WHAT YOU WILL DO: From the first line below to the last, reproduce the material exactly and leave out the images.

STORED DATA:
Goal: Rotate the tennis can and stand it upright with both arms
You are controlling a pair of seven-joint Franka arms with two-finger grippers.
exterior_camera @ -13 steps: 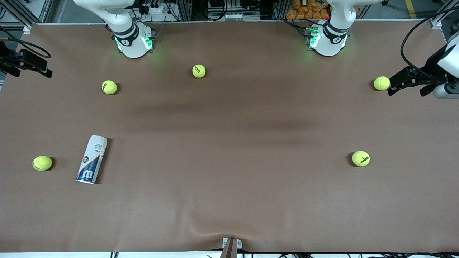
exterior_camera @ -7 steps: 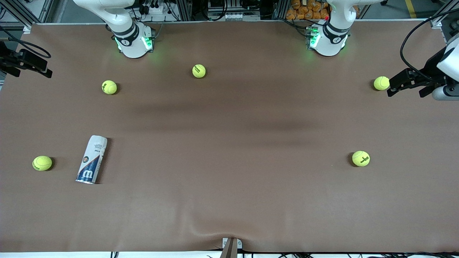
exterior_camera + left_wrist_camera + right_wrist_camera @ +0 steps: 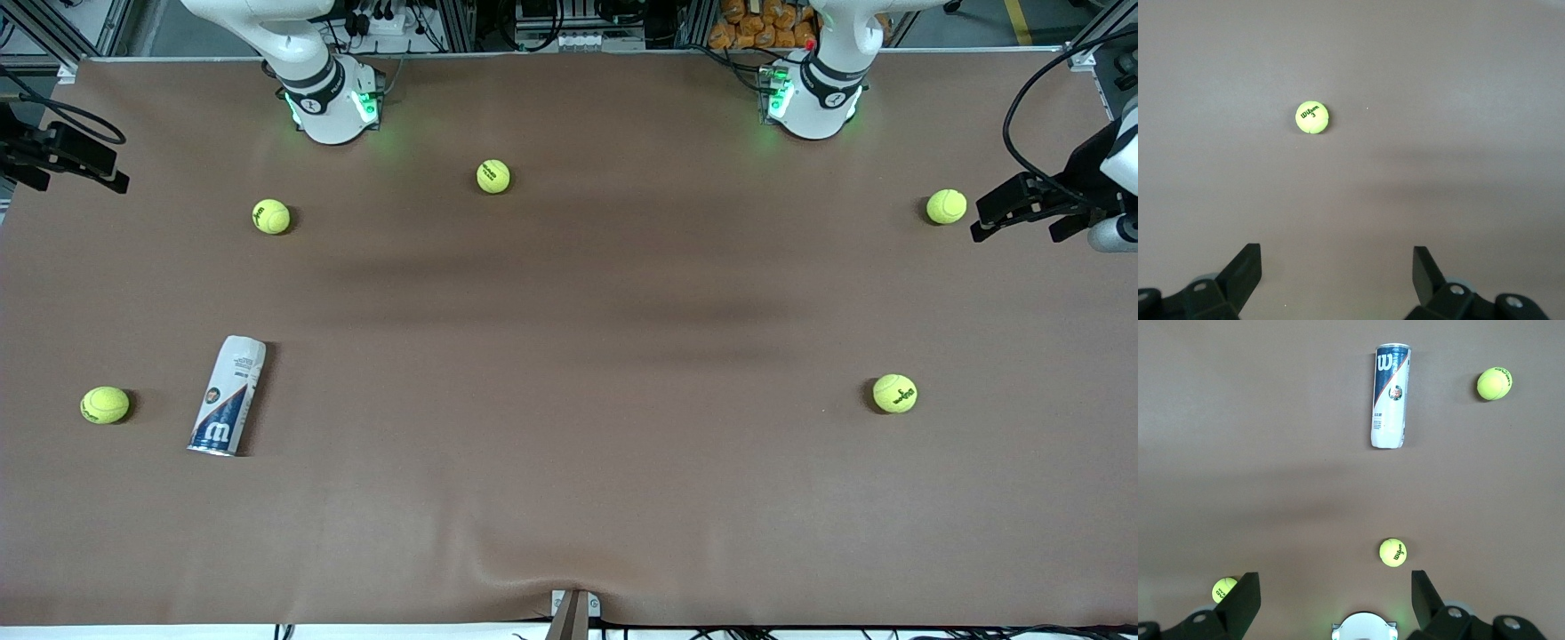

EXERCISE ANSWER:
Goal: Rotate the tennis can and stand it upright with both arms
You are controlling a pair of seven-joint Franka arms with two-finger grippers.
exterior_camera @ -13 steps: 
exterior_camera @ -7 steps: 
exterior_camera + left_wrist_camera + right_wrist_camera @ +0 steps: 

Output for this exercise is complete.